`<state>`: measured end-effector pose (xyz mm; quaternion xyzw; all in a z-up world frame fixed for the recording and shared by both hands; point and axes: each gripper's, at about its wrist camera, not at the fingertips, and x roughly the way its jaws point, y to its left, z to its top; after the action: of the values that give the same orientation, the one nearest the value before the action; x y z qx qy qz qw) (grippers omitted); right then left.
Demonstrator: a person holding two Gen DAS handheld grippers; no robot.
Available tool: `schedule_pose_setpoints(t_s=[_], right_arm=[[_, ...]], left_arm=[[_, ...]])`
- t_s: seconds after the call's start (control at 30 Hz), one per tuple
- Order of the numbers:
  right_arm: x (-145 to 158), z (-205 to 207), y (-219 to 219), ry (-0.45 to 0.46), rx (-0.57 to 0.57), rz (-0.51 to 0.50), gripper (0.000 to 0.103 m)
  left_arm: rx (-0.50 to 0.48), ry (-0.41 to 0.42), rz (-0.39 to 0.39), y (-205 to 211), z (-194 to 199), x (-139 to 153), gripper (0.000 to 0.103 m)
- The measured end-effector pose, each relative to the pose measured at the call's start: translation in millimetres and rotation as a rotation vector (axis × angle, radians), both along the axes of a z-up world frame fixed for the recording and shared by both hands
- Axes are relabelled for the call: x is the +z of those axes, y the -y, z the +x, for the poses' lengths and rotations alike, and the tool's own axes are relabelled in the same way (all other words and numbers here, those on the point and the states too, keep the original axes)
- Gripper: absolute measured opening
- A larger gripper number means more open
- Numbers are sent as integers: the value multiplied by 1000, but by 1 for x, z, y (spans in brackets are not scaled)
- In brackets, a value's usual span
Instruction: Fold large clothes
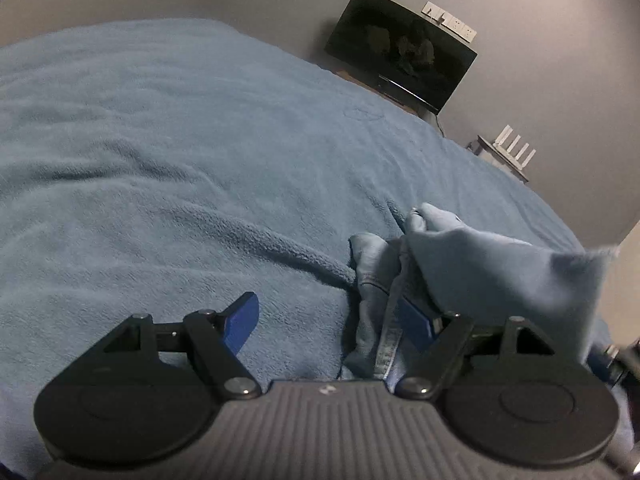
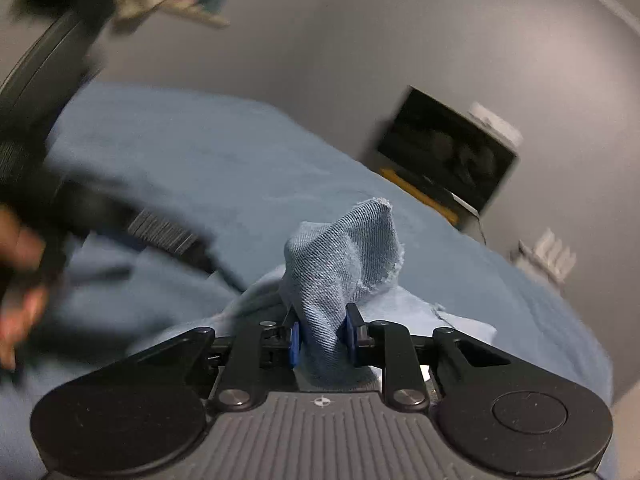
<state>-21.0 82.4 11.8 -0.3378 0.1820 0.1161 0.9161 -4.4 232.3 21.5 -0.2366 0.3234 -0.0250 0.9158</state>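
Denim, one light-blue garment (image 1: 376, 280), lies bunched on our blue-blanketed bed (image 1: 160, 160). Our right gripper (image 2: 322, 338) pinches a raised fold of it between two pads; our left gripper (image 1: 328, 320) stands wide open, gripping nothing. One dark screen (image 1: 400, 52) leans against the wall.

The bed (image 1: 168, 152) wears a plain dusty-blue fleece cover. On it, the denim garment (image 1: 472, 268) is pale washed blue, its twill weave showing as fine diagonal lines where it bunches (image 2: 344, 256), with a frayed lighter edge. The fingers (image 1: 240, 322) are bright blue on black linkages, above a grey ribbed body. Behind the bed, the wall (image 1: 540, 92) is flat grey, the screen (image 1: 400, 50) black, and the router (image 1: 514, 148) white.
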Motion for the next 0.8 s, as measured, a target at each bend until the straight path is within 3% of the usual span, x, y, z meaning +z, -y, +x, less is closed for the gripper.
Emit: schedule_pose_setpoints(t_s=[0.17, 0.33, 0.47, 0.53, 0.57, 0.6, 0.67, 0.8], right_arm=[[-9, -30, 1, 4, 113, -72, 22], [-28, -46, 14, -70, 206, -126, 24], [-17, -54, 25, -140, 281, -30, 25], [-11, -56, 30, -154, 274, 20, 39], [-8, -57, 34, -155, 266, 45, 42], [-4, -58, 39, -160, 258, 73, 47], [6, -60, 44, -177, 262, 114, 56], [31, -75, 75, -209, 258, 206, 68]], left_arm=[[3, 38, -26, -1, 2, 3, 77], [0, 159, -120, -6, -2, 14, 77], [-187, 253, -196, 14, -3, 23, 77], [-276, 255, -164, 31, -2, 27, 77], [-304, 239, -129, 38, 1, 27, 71], [-326, 215, -94, 44, 4, 25, 51], [-362, 150, -48, 52, 11, 19, 25], [-359, 99, -66, 41, 17, 17, 8]])
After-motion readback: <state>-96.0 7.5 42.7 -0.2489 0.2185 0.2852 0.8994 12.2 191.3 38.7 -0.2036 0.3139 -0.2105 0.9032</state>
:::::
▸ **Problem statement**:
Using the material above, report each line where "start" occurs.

▸ **Response area**:
- t_s: seconds after the call's start (control at 30 Hz), one per tuple
- The measured end-effector pose, each relative to the pose measured at the call's start: translation in millimetres and rotation as a rotation vector (axis × angle, radians), both along the axes of a z-up world frame fixed for the recording and shared by both hands

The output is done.